* Task goal *
Search the entries for the word "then". Copy every line where it turns up.

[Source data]
***

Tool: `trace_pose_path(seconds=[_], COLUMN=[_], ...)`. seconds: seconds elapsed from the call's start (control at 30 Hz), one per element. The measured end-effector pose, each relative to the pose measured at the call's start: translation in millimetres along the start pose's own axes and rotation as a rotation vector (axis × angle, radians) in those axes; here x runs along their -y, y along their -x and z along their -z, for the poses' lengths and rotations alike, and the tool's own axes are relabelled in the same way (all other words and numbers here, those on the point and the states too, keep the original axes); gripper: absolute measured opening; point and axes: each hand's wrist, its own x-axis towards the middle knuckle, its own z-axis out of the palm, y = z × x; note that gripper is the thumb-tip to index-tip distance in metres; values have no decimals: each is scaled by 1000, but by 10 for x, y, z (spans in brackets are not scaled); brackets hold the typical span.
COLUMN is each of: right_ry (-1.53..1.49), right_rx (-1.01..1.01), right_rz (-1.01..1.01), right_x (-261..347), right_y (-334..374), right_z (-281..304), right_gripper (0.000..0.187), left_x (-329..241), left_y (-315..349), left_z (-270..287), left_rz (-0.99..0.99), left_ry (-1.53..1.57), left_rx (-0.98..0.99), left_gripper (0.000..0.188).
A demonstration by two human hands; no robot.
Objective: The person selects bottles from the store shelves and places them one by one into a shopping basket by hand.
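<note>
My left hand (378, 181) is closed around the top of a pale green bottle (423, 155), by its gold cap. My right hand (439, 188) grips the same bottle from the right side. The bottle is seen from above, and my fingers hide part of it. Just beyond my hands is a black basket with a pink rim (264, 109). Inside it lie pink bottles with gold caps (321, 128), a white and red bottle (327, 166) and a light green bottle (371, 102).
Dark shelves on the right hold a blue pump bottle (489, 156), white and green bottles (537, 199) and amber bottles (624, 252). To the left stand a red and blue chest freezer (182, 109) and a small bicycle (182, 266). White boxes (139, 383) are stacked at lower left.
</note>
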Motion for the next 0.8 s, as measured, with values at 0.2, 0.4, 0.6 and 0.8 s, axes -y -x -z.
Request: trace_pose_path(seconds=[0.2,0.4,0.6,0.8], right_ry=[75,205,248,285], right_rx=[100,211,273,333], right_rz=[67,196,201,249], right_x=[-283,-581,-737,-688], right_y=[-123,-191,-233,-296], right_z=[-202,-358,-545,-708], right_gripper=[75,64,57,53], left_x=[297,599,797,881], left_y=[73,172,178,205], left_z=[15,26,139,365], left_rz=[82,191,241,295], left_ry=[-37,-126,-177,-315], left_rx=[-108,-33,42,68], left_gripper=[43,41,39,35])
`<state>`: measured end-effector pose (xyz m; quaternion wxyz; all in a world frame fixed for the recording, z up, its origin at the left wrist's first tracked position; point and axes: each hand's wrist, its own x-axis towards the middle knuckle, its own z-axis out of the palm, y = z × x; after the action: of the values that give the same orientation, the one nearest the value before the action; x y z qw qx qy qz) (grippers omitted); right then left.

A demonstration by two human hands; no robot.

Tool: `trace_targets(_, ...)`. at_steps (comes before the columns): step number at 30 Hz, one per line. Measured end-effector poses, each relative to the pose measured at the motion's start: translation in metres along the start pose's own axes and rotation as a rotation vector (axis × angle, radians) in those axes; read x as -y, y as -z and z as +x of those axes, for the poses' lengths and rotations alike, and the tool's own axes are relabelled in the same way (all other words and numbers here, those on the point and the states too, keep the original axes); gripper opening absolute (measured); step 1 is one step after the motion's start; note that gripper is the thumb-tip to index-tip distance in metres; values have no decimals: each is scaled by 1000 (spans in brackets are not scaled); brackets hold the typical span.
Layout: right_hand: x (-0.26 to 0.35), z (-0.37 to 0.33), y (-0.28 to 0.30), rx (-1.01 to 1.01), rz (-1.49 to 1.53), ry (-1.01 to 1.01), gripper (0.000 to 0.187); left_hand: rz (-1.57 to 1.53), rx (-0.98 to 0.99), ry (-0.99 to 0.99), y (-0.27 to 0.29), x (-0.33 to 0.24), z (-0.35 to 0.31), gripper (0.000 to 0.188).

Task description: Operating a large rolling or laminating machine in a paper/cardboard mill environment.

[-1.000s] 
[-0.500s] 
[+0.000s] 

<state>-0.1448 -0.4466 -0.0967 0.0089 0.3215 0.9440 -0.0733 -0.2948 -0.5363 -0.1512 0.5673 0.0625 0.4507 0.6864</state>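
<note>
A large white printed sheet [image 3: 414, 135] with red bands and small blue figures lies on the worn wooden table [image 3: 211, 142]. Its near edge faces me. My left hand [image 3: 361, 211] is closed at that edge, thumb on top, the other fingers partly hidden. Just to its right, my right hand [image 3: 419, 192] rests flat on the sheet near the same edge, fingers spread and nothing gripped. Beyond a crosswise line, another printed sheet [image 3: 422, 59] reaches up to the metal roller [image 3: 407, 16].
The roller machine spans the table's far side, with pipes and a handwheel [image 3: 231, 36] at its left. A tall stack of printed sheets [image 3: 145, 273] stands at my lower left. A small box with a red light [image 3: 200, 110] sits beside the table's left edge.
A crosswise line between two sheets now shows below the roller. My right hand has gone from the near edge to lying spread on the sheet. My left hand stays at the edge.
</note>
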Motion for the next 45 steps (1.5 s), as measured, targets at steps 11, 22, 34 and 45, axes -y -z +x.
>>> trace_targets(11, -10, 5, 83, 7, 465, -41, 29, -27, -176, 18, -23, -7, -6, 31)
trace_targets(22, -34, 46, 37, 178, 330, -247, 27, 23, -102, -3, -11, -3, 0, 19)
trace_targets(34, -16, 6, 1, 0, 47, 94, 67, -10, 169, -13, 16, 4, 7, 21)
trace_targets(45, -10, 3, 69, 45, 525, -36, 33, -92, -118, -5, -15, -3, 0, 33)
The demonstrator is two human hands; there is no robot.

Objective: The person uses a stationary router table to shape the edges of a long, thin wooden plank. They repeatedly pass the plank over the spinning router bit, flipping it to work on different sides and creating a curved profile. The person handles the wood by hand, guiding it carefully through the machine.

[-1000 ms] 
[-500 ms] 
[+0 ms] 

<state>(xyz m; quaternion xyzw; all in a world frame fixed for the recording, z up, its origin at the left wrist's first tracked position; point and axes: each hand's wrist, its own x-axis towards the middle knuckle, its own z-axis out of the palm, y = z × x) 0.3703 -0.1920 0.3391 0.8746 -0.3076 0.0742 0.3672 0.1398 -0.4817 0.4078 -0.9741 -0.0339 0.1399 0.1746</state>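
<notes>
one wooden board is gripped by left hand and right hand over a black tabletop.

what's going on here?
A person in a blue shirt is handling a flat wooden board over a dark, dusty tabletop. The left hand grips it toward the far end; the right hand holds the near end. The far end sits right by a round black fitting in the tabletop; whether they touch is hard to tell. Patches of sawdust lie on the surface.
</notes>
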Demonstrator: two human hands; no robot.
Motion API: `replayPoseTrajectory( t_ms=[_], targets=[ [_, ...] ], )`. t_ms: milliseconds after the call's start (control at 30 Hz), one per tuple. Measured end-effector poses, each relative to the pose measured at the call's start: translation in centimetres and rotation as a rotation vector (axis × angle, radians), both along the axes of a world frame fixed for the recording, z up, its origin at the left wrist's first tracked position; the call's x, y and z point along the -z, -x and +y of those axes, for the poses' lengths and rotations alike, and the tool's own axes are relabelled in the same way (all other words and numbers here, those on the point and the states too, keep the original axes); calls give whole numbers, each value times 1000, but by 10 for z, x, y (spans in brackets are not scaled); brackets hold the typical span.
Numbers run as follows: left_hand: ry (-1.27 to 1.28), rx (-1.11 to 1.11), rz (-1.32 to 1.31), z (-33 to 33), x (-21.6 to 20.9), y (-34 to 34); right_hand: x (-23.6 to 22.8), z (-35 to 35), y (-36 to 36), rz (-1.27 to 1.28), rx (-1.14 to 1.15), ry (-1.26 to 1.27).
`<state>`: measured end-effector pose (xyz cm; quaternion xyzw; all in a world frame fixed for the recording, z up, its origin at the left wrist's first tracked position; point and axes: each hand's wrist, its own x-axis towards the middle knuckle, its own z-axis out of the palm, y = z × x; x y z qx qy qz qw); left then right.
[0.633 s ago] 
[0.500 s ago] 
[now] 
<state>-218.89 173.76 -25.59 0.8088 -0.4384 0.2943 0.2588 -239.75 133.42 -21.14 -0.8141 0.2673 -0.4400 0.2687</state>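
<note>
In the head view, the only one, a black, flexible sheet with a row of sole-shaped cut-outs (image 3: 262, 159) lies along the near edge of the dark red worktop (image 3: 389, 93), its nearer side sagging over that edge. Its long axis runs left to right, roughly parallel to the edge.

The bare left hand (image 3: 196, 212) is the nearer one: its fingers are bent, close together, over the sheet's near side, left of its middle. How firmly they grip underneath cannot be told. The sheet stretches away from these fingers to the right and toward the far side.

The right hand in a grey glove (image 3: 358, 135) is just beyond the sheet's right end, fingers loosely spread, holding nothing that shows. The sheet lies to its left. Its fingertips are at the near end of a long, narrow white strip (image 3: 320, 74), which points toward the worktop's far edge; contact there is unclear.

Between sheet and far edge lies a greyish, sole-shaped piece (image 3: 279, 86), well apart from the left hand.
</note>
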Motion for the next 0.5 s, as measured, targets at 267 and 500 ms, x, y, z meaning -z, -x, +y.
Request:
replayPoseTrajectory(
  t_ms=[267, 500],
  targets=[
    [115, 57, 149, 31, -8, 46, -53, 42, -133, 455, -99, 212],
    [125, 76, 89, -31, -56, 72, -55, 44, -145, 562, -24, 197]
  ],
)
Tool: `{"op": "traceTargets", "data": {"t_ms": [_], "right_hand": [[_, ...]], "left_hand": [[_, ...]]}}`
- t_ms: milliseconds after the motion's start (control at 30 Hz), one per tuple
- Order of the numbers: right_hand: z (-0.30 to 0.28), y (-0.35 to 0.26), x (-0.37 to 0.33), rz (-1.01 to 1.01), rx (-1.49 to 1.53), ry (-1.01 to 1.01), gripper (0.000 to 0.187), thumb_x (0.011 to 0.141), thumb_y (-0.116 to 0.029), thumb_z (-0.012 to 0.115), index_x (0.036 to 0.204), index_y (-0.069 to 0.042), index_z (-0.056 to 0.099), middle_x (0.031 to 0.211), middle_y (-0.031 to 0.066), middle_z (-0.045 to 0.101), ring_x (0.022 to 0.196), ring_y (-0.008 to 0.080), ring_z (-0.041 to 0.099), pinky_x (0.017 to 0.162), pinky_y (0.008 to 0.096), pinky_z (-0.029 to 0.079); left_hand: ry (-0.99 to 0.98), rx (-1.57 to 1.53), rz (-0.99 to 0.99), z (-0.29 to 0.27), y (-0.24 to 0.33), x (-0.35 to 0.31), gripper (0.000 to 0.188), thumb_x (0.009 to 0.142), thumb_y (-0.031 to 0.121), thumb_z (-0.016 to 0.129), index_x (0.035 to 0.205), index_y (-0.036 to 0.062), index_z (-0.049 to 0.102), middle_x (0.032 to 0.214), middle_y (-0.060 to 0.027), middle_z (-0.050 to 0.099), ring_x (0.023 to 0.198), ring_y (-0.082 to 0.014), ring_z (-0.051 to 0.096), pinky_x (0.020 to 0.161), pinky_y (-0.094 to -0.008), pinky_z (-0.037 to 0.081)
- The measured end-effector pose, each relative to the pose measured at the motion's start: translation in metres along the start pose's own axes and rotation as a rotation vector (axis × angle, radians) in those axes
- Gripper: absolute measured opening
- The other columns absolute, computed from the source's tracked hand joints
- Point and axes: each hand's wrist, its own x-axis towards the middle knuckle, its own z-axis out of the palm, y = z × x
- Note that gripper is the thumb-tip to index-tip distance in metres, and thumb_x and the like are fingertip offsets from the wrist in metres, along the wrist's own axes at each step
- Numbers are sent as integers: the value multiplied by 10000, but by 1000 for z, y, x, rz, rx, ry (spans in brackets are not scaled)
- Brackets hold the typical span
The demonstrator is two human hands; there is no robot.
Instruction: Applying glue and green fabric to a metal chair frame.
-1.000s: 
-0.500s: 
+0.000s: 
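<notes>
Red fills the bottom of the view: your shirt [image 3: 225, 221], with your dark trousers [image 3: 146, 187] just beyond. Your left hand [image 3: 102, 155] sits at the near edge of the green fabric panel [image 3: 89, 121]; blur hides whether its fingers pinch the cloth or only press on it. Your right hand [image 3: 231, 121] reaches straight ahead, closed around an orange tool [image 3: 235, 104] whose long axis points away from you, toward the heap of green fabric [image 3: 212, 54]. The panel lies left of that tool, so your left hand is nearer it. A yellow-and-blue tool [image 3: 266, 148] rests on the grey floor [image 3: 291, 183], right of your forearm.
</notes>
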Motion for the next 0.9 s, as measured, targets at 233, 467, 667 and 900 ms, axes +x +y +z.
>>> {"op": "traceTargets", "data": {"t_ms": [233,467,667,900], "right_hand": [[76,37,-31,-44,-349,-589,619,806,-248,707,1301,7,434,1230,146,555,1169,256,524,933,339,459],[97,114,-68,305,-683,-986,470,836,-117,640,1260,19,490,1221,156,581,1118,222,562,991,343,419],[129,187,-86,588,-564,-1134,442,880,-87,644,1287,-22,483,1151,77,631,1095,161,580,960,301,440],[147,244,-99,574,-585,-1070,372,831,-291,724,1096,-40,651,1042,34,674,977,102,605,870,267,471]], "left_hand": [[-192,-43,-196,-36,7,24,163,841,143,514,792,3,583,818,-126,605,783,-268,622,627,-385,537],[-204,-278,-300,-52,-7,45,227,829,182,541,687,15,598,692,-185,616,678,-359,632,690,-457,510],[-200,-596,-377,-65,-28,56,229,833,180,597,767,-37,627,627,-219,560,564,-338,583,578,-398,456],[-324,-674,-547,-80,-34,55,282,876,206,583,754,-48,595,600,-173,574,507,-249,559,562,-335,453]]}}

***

* Response to this task *
`<state>`: measured end-effector pose (xyz m; quaternion wxyz; all in a world frame fixed for the recording, z up, its origin at the left wrist's first tracked position; point and axes: each hand's wrist, its own x-axis towards the middle knuckle, its own z-axis out of the palm, y = z × x; after the action: of the values that give the same orientation, the one nearest the value before the action; x y z qw qx qy qz) (grippers omitted); right then left.
`<state>`: measured end-effector pose (xyz cm; quaternion xyzw; all in a world frame fixed for the recording, z up, its origin at the left wrist's first tracked position; point and axes: each hand's wrist, its own x-axis towards the middle knuckle, its own z-axis out of the palm, y = z × x; x y z qx qy qz qw); left then right.

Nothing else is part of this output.